Hey my mom wants itunes so she can continue buying music, but obviously itunes isn't going to work on Linux because Linux is the antithesis to everything apple stands for. I do not want to set it up in wine either. The question becomes, where do linux users go to download music for $.99? Is there something similar to the iTunes store that can be accessed from linux? Prefereably something that isn't just a webpage frontend, like something that will catagorize, play her music etc, plus load it onto her ipod?

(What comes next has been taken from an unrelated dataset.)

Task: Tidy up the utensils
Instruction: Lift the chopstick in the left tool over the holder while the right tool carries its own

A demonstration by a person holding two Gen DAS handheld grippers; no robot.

Edit: Has anyone used Ubuntu One Music Store? It looks like the itunes equivalent, but I am wondering if it will run on Fedora. I am sure there is a way. If anyone has used this let me know how you liked it. I know it syncs your purchases with Rhythmbox, but I was hoping to use Amarok. Either way, I guess I could just have her buy stuff off amazon.com, but then it wouldn't automatically sync with her music player. She isn't real great on computers so simplicity is key here.
In light of everyones issues with losing data, I really need to set up an automated backup scheme, but don't know what is the best way to go about this.
Does some CLI software exist somewhere that can automatically watch certain folders I tell it to watch, and keep a copy of whatever is in those folders routinely backed up on my server? Is this what rsync does? Is there a way for it to know if a change has been made to the file, or will it just re-upload the whole thing? Can this be automated, so that it backs everything up in said folders maybe once every 5 days or something?
I have two machines which need to be backed up on one server, and I would like it to be as automated as possible. Will rsync do this?
Also, is there a way to compress the backups as a tarball or something so they dont take up as much space on the server, like a way for it to automatically compress the data and upload it after it's been compressed?
I hear is rsnapshot pretty usefull. It uses rsync to generate and store snapshots of the directories that you specify. It hardlinks files that haven't changed, so disk space isn't wasted by copying duplicate files. Is this the best solution for backing things up? And by "snapshot" do they mean like a copy of everything in any given folder? I'm not looking to back up system files, only pictures, documents etc.